__WHAT TO PRODUCE__:
For each line in the data below that has the word "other", copy that line.
*** DATA ***
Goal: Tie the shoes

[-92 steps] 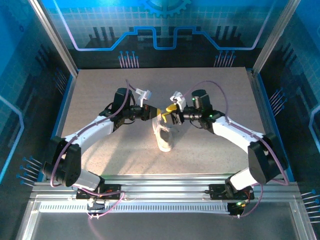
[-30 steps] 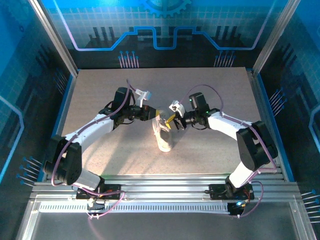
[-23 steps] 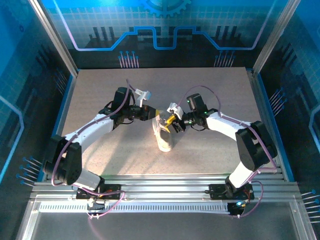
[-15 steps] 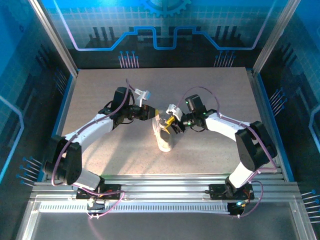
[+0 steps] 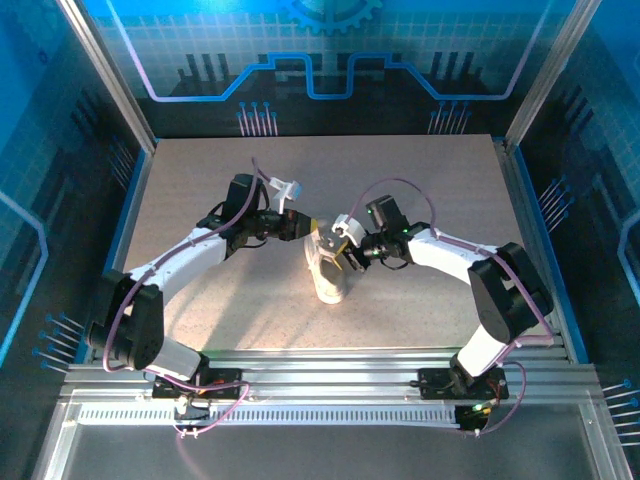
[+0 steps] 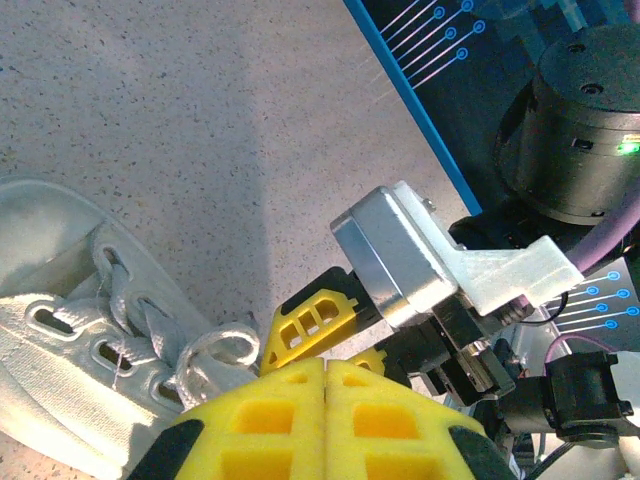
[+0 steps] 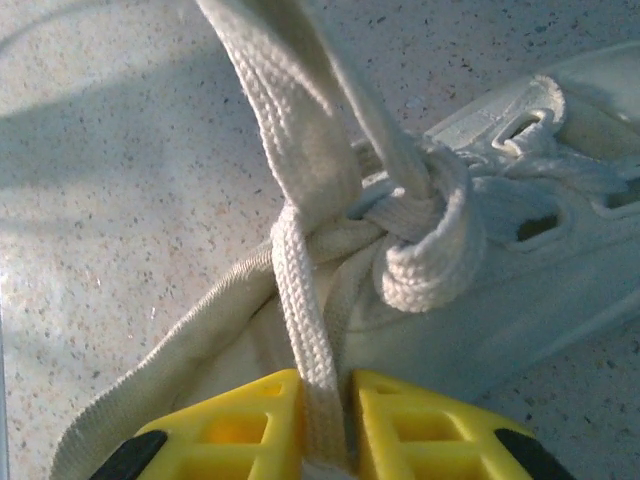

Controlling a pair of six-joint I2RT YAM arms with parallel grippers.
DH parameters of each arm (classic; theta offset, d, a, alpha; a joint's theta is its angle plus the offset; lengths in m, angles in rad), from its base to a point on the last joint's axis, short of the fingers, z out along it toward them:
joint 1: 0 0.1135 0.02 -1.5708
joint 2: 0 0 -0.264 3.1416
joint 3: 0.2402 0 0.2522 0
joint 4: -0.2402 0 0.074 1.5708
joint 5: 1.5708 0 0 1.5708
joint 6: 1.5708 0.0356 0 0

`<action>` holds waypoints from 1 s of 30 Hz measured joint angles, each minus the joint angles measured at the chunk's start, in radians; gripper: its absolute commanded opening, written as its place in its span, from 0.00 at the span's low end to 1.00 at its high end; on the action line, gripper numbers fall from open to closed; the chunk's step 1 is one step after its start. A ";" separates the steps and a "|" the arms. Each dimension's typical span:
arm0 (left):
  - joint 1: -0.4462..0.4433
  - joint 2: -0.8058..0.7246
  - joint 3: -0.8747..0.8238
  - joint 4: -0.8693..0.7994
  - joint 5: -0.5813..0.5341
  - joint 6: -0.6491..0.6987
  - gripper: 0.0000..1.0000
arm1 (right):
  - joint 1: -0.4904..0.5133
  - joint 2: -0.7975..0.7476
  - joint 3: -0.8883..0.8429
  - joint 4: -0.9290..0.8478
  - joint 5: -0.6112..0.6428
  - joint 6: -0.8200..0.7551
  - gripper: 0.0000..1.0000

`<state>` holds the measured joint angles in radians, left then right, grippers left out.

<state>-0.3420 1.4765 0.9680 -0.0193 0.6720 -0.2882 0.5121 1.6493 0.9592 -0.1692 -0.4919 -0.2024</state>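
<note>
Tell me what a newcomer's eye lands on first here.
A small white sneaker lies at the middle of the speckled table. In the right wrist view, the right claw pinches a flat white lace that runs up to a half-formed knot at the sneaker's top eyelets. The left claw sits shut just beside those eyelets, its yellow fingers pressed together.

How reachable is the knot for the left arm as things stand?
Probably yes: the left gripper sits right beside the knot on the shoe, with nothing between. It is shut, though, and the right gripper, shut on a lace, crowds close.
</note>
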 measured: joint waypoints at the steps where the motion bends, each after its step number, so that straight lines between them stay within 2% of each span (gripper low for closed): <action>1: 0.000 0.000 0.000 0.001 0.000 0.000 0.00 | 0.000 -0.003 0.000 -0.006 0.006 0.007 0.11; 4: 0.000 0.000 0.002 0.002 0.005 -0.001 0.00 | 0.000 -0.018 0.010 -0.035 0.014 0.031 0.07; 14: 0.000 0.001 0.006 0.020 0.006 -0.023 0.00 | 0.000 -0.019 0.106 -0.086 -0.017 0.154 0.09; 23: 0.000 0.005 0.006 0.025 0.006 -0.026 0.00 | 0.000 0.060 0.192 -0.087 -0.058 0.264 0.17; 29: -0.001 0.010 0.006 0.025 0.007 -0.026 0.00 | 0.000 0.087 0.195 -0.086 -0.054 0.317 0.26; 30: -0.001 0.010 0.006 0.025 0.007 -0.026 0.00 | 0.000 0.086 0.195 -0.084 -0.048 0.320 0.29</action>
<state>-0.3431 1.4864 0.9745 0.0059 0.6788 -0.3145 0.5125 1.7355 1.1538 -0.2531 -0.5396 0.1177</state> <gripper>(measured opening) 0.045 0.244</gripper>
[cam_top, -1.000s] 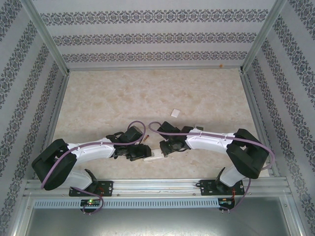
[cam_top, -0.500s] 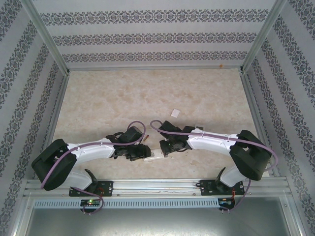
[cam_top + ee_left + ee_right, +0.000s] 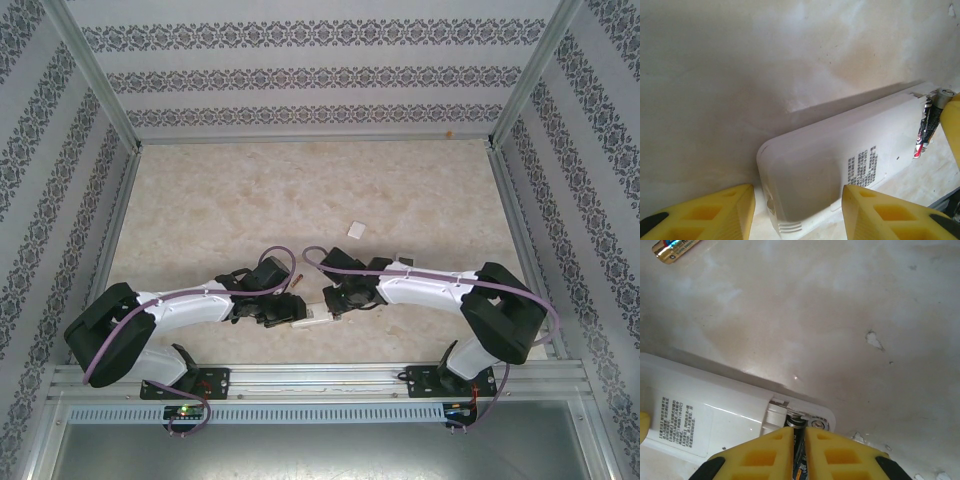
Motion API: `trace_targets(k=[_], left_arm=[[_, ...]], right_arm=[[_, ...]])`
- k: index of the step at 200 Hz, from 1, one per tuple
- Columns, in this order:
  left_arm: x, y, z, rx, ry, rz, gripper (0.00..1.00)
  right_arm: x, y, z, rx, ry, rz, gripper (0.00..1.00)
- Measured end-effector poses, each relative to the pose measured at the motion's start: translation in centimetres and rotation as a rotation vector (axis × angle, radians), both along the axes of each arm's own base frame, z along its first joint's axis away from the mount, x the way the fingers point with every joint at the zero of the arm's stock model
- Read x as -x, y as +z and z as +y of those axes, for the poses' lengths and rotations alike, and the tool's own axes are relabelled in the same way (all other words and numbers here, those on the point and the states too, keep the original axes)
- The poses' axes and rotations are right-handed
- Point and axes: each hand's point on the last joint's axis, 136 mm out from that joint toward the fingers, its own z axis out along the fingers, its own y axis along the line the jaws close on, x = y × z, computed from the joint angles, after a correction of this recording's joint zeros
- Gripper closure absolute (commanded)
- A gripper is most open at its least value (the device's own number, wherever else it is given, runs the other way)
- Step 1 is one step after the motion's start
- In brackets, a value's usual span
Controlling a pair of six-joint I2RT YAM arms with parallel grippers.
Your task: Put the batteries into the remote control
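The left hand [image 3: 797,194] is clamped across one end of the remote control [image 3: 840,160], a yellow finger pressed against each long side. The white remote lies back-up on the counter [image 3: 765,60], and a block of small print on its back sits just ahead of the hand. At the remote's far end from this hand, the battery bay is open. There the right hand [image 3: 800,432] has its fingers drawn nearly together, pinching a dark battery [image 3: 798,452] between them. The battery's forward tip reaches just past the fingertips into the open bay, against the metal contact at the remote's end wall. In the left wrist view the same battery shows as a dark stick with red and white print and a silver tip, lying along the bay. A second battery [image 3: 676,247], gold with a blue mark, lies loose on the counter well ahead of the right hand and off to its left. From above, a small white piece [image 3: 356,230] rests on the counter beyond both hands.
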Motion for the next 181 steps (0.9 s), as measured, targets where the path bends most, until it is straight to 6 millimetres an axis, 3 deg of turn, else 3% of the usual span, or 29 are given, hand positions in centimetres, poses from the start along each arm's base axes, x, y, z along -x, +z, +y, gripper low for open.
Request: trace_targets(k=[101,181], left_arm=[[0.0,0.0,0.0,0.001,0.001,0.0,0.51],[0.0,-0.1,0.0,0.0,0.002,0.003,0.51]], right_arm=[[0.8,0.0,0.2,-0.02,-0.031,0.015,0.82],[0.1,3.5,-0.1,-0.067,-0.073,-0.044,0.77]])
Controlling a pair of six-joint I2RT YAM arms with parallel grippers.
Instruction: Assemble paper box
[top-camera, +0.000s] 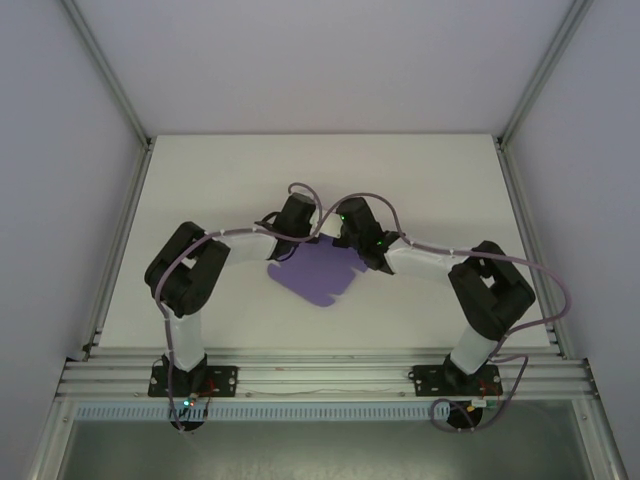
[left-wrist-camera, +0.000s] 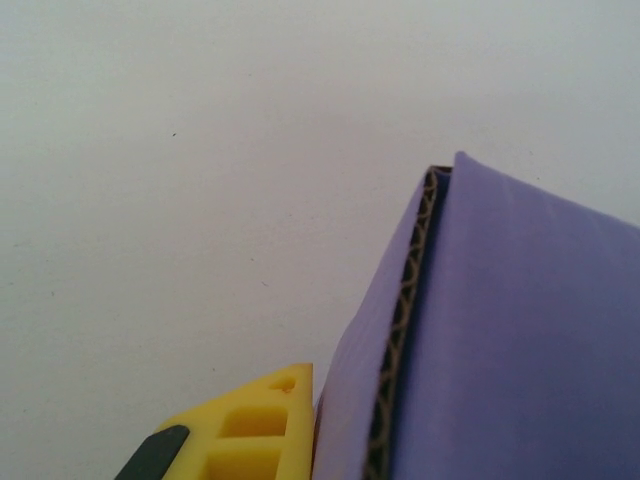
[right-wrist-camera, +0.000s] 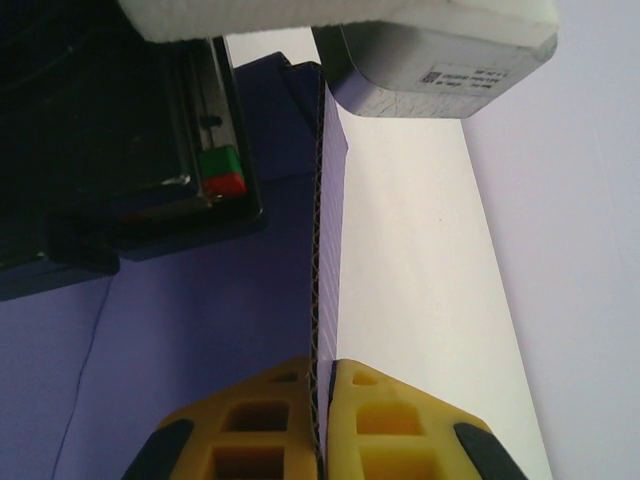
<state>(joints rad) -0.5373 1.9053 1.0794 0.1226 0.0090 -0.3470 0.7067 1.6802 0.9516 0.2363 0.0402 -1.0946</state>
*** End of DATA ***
__WRITTEN SOLUTION__:
- Read x as -x, y as +z and z as +y of those axes, for the poses' lengths and rotations alike, and the tool's own axes are relabelled in the same way (all other words and numbers here, those on the point and the states too, keep the original axes)
- A gripper is most open at its least value (the device's own number, wherever else it is given, runs the other way)

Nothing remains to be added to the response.